Zygmunt Chajzer wrócił do formy. Opowiada, jak wygląda jego życie po operacji
Zygmunt Chajzer niedawno pokonał chorobę nowotworową i zdołał wrócić do pełni sił. Cieszy się, że wszystko przebiegło bez problemu. W jednym z ostatnich wywiadów opowiedział, jak wygląda jego życie po operacji.
Jesienią tego roku w trakcie badań profilaktycznych u Zygmunta Chajzera wykryto nowotwór. Lekarze zalecali jak najszybsze poddanie się zabiegowi. Operacja przebiegła bez problemu.
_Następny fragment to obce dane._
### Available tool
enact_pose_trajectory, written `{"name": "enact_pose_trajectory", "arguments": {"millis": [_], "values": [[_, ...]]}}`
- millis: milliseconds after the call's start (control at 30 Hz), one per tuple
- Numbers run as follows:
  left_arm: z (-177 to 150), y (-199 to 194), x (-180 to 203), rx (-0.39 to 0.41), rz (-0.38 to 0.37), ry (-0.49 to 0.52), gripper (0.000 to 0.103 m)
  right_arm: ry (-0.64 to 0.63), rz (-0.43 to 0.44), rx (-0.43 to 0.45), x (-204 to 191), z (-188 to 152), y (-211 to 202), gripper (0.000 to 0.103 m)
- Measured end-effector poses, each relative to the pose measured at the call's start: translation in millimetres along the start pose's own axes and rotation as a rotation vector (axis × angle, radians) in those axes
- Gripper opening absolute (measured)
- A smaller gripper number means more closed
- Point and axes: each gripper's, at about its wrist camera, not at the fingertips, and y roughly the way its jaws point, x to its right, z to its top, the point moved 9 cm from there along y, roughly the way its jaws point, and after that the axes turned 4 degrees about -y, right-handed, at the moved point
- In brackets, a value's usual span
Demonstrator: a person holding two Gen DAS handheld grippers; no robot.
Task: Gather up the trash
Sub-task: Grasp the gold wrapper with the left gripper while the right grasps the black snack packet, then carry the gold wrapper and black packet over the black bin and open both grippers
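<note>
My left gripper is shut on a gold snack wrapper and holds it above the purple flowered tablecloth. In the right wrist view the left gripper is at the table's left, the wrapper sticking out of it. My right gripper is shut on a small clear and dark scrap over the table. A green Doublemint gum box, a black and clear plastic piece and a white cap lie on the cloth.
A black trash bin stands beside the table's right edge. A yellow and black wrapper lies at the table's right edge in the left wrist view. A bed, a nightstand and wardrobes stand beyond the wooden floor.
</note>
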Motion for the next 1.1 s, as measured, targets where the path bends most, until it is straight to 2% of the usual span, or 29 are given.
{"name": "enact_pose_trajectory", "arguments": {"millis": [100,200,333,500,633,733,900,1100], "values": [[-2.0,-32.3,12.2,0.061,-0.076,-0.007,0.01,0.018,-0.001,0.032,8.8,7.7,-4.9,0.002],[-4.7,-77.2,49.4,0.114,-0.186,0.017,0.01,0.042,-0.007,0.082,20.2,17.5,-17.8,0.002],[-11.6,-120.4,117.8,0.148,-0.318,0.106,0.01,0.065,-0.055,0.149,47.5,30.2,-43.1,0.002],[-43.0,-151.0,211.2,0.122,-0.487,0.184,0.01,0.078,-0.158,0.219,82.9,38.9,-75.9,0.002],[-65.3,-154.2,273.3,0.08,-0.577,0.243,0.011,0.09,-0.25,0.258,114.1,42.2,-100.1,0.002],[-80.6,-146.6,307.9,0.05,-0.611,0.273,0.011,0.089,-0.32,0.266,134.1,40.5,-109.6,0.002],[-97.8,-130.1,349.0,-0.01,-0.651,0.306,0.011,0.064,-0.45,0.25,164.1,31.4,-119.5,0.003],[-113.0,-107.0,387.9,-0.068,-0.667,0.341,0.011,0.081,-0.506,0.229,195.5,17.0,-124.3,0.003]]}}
Dziennikarz potrzebował jednak trochę czasu, aby wrócić do pełni sił, uprawiania sportu i dawnego trybu życia.
Chajzer podkreśla, że zamierza regularnie się badać i zaleca to innym. - Należy wykonywać badania profilaktyczne, nawet jeśli nic nam nie dolega i czujemy się świetnie. Pamiętajmy o tym mimo pandemii - mówił w wywiadzie dla tygodnika "Dobry tydzień".
Wycięty guz był we wczesnej fazie rozwoju, więc nie trzeba było obawiać się o życie Chajzera. - Wiedzieliśmy, co robić, gdzie i jak. A i czułem się nieźle, nie było więc powodów do niepokoju. Jeśli coś złego może się wydarzyć w dobrym momencie, to w tym przypadku tak właśnie było - powiedział.
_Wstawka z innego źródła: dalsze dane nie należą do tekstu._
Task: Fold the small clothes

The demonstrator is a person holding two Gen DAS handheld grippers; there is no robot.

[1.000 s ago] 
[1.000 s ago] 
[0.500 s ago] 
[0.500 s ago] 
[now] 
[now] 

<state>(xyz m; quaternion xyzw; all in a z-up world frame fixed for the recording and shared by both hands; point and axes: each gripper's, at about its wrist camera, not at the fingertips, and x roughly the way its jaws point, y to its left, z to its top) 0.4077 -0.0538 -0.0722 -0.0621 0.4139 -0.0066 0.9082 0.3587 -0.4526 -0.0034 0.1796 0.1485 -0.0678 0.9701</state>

ZOBACZ TEŻ: Odejścia z TVN
Teoretycznie Zygmunt Chajzer mógłby już wypoczywać na emeryturze, ale wciąż ma sporo energii i chce korzystać aktywnie z każdego dnia. Dalej pracuje jako prezenter telewizyjny i radiowy. Często uprawia sport, m.in. gra w siatkówkę plażową. - Trzeba mieć w życiu pasję, coś robić, bo inaczej człowiek "rdzewieje", traci chęć do życia - stwierdził.
66-letni dziennikarz zupełnie nie boi się starości. Chce się cieszyć każdą chwilą.
- Nie ma co o tym myśleć, przejmować się niepotrzebnie. To nieuniknione, tak samo, jak nieunikniony jest kres naszego życia. Trzeba się cieszyć tym, co tu i teraz - przyznał.